**ACTIVITY:** Go through the listing below and output exactly the line with "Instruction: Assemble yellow", the line with "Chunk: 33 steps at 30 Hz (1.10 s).", and each line between; omit the rest.

'''

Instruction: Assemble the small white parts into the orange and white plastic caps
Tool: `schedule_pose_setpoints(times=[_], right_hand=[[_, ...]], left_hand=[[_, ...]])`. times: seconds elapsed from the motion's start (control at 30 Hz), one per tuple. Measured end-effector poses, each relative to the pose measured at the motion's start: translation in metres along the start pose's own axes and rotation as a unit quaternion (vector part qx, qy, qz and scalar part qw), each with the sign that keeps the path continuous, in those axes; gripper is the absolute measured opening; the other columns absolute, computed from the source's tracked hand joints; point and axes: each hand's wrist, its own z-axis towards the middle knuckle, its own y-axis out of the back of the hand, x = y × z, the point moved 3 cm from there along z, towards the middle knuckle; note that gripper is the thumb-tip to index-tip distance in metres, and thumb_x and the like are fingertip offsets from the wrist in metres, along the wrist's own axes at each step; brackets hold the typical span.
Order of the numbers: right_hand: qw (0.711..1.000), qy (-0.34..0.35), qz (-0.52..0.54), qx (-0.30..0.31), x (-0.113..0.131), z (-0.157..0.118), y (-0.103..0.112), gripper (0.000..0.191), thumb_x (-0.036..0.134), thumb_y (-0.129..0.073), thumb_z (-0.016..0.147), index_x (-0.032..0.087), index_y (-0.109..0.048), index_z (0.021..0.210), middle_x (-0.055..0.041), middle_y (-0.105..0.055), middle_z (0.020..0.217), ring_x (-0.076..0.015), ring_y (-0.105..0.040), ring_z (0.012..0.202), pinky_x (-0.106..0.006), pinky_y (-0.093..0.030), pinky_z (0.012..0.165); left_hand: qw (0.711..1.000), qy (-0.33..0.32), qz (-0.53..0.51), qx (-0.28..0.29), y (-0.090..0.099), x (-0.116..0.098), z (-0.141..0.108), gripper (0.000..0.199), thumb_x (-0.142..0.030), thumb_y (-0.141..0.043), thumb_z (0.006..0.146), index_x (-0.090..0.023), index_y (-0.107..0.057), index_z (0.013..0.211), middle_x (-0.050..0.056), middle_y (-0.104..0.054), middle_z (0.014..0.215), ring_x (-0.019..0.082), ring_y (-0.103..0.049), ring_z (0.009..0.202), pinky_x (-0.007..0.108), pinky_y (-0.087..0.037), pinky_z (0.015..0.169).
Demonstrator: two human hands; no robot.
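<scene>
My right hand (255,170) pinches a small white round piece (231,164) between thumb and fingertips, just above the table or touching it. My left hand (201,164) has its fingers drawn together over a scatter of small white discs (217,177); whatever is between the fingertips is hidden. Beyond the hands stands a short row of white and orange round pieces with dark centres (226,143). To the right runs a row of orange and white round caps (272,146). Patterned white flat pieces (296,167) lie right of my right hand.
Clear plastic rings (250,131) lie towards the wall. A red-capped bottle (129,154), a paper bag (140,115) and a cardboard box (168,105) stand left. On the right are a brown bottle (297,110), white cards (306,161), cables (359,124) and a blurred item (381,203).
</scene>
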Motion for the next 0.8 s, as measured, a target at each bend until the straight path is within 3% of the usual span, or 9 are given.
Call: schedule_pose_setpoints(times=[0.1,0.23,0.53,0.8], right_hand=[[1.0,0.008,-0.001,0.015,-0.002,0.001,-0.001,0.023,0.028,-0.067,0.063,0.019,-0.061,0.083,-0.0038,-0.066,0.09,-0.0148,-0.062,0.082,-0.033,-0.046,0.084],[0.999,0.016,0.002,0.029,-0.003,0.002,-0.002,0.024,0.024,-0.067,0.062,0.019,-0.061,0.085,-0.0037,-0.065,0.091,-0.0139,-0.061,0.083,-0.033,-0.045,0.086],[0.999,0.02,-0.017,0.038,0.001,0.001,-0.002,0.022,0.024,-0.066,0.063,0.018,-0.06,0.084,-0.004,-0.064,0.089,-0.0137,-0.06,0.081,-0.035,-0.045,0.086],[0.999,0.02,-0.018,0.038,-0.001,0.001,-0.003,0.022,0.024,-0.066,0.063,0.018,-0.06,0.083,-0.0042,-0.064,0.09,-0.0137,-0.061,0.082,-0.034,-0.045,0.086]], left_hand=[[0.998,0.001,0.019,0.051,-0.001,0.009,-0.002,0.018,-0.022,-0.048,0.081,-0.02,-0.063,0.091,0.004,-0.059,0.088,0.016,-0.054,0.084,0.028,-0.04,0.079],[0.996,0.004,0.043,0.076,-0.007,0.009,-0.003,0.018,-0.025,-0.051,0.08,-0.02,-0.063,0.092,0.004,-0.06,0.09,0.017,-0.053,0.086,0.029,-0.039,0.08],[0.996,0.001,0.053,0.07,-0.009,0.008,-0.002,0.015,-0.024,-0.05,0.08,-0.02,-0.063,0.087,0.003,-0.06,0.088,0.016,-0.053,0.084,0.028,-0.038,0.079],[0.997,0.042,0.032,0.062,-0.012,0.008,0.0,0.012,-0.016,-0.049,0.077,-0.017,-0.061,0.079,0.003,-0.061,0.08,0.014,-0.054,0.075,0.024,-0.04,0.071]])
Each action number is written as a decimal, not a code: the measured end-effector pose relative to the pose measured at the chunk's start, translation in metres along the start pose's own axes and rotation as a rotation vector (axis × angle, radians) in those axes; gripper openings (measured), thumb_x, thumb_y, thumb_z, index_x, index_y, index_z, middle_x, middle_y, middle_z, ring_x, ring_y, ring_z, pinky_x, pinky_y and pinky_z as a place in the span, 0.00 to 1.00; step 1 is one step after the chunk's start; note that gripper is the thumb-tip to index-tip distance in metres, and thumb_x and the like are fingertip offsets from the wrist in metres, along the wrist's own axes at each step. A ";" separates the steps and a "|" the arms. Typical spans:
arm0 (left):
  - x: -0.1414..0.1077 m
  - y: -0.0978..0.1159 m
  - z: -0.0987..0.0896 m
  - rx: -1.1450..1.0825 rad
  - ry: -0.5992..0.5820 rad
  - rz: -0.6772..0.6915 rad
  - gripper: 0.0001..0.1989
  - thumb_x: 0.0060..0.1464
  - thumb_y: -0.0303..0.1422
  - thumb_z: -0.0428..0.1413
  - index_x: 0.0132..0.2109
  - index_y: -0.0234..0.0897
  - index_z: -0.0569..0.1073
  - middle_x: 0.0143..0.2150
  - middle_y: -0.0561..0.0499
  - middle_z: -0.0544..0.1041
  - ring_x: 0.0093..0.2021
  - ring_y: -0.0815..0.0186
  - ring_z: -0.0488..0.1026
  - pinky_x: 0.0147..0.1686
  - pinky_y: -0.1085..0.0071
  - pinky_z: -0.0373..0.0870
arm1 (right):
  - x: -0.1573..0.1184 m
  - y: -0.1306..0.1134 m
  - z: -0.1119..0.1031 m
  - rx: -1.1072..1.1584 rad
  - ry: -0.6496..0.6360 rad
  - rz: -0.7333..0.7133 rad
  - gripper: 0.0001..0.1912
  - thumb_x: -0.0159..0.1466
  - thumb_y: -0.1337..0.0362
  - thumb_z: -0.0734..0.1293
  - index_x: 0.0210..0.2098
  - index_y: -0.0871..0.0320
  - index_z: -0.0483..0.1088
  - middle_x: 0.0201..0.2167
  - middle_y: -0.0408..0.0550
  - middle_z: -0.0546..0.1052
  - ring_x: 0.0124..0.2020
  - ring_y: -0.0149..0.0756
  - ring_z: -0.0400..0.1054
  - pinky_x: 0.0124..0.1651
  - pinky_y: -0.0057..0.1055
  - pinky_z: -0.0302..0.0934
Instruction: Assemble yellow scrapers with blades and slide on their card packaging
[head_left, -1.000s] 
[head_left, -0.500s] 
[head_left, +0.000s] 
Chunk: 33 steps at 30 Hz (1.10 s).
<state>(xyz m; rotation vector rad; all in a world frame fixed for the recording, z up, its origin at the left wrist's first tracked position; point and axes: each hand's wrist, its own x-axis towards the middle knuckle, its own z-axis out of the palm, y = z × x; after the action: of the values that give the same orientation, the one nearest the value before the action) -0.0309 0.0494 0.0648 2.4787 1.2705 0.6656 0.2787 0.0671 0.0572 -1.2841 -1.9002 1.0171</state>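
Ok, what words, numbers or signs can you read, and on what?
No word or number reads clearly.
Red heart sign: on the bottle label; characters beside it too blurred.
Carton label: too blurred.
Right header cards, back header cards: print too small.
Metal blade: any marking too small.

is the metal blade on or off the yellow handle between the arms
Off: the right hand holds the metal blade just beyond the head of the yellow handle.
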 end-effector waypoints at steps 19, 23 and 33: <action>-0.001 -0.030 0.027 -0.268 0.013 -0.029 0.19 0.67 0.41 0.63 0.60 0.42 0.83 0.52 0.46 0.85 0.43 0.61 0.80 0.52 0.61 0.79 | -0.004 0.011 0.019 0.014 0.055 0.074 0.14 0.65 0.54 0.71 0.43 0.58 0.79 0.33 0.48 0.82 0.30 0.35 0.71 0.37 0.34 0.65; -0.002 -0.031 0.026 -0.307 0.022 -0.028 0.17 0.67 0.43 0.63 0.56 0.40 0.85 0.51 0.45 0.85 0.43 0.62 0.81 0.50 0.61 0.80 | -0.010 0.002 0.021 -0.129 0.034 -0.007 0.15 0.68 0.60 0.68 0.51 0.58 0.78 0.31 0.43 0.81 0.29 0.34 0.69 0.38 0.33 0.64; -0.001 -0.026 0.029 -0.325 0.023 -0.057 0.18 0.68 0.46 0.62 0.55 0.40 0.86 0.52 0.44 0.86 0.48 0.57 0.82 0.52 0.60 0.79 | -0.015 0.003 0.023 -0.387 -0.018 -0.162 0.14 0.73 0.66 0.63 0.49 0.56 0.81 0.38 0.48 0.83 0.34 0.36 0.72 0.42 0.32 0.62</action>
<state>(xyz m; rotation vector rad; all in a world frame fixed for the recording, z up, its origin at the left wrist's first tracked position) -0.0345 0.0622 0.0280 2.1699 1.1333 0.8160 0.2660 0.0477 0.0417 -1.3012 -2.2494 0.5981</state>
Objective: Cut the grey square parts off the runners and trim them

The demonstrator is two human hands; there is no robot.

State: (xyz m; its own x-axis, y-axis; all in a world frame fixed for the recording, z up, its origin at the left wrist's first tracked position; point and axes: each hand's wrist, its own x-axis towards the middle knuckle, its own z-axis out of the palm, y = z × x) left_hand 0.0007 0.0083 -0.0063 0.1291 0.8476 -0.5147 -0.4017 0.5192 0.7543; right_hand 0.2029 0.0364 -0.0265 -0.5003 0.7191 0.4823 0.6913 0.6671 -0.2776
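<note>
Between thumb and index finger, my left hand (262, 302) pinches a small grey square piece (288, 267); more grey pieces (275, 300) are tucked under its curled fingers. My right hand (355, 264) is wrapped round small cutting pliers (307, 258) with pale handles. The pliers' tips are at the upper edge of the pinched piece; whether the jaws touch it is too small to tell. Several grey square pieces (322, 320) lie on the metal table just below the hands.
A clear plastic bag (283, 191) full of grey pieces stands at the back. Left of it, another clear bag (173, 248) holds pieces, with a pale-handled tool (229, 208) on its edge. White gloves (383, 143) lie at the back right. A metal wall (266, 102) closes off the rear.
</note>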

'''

**EXPECTED ANSWER:**
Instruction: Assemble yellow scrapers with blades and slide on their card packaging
[head_left, -1.000s] 
[head_left, -0.500s] 
[head_left, +0.000s] 
Chunk: 33 steps at 30 Hz (1.10 s).

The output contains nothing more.